A survey of everything from aesthetic theory to digital imaging, and of everyone from Goya to Damien Hirst, is packed into seven fast-break chapters here. Freeland (The Naked and the Undead), a philosophy professor at the University of Houston, is familiar enough with the impenetrable artspeak and rhetoric surrounding such issues as identity politics, censorship and public funding not to be intimidated by them; her cut-to-the-chase approach to such critical minefields as the use of bodily fluids in art produces clear and often pungent analyses. Chapters on gender, money and the marketplace, and on the uses and abuses of "primitive" motifs in contemporary art making are models of judicious clarity.

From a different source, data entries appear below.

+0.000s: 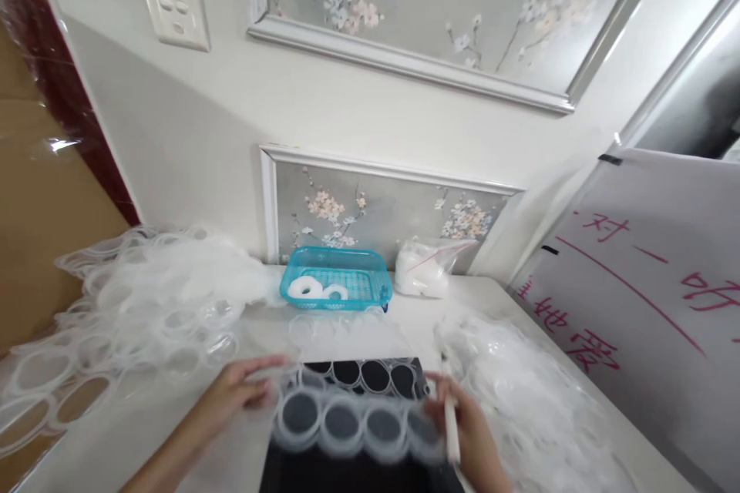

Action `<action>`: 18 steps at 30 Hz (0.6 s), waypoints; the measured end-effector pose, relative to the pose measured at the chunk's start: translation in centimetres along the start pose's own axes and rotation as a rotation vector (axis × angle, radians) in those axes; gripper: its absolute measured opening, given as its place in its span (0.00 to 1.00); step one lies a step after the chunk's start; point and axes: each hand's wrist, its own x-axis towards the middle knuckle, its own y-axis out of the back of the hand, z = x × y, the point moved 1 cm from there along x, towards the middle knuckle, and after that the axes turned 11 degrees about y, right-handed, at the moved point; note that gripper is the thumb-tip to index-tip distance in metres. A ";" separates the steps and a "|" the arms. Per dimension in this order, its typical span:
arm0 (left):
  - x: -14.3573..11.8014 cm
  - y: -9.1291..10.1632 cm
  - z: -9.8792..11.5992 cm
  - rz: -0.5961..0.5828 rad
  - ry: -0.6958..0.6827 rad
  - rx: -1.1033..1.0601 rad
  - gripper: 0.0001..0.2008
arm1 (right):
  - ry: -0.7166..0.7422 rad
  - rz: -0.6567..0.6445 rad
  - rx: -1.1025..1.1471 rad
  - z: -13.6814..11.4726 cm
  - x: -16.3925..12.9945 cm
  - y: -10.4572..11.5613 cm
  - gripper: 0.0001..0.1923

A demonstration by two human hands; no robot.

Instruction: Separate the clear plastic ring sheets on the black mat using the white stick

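Down at the near edge of the white table (pixel 190 400) we hold a clear plastic blister strip (pixel 352 425) of four round cups, stretched between our two hands over a black mat (pixel 358 470), so that the dark ground makes the see-through cups easy to read. Our left hand (pixel 237 394) pinches the strip's left end, fingers closed on its rim, which keeps the limp sheet flat and level. Our right hand (pixel 468 431) meets the right end and also grips a thin white stick-like tool (pixel 451 424), upright between the fingers; whether those fingers truly clamp the strip as well we cannot tell, for motion blurs them. A second row of cups (pixel 361 376) lies on the mat just behind the strip. Heaps of similar clear strips sit within reach, a large pile (pixel 132 308) on the left and another pile (pixel 520 385) on the right. Farther back, against the wall, a turquoise basket (pixel 335 281) holds two white rings (pixel 315 289), and beside it rests a clear bag (pixel 425 269) of white pieces. A whiteboard (pixel 653 308) with red writing leans at the right.
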 end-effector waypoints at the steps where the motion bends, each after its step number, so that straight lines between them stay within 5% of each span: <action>1: 0.1 -0.3 2.3 0.022 -0.039 -0.043 0.25 | 0.018 0.014 0.013 -1.4 2.3 0.9 0.14; 6: -0.3 -1.7 13.4 0.041 -0.206 -0.200 0.24 | 0.191 0.233 0.255 -8.7 12.5 4.7 0.18; 8: -1.5 -1.9 16.1 0.054 -0.304 -0.216 0.24 | 0.351 0.324 0.251 -11.2 13.6 5.7 0.16; 10: -2.9 -2.2 16.5 0.048 -0.377 -0.193 0.25 | 0.461 0.373 0.175 -12.3 12.5 6.4 0.14; 13: -4.4 -2.7 11.8 0.000 -0.285 -0.080 0.27 | 0.381 0.239 0.056 -9.5 7.9 6.6 0.11; 18: -4.2 -3.3 -3.4 -0.195 0.051 0.078 0.31 | -0.016 -0.059 -0.087 1.5 -1.5 5.7 0.16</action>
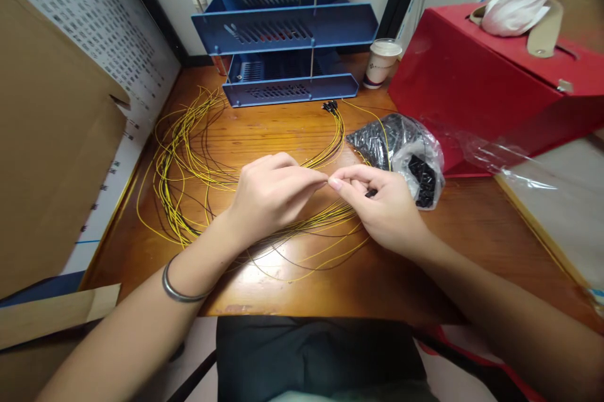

And the chapters on the science of perception and the digital revolution display Freeland's equal ease with the vocabularies of scientific research. She can also be tart in her thumb-nail assessments of works (some shown in eight color and 24 b&w plates): '80s painter and filmmaker David Salle "relies on numbingly familiar imagery"; the sainted political artist Hans Haacke is "preachy and boring." But her interest is at all times on explicating issues rather than on rendering facile judgments. If the book suffers from trying to do too much in too small a space, its ambition and usefulness amply justify Freeland's project on its own terms. (June) (c) Copyright PWxyz, LLC. All rights reserved

Author notes provided by Syndetics

Cynthia A. Freeland is professor of philosophy at the University of Houston. She has published on topics in the philosophy of art and film, ancient Greek philosophy, and feminist theory. She is also author of The Naked and the Undead: Evil and the Appeal of Horror (1999) and co-editor of Philosophy and Film (1995).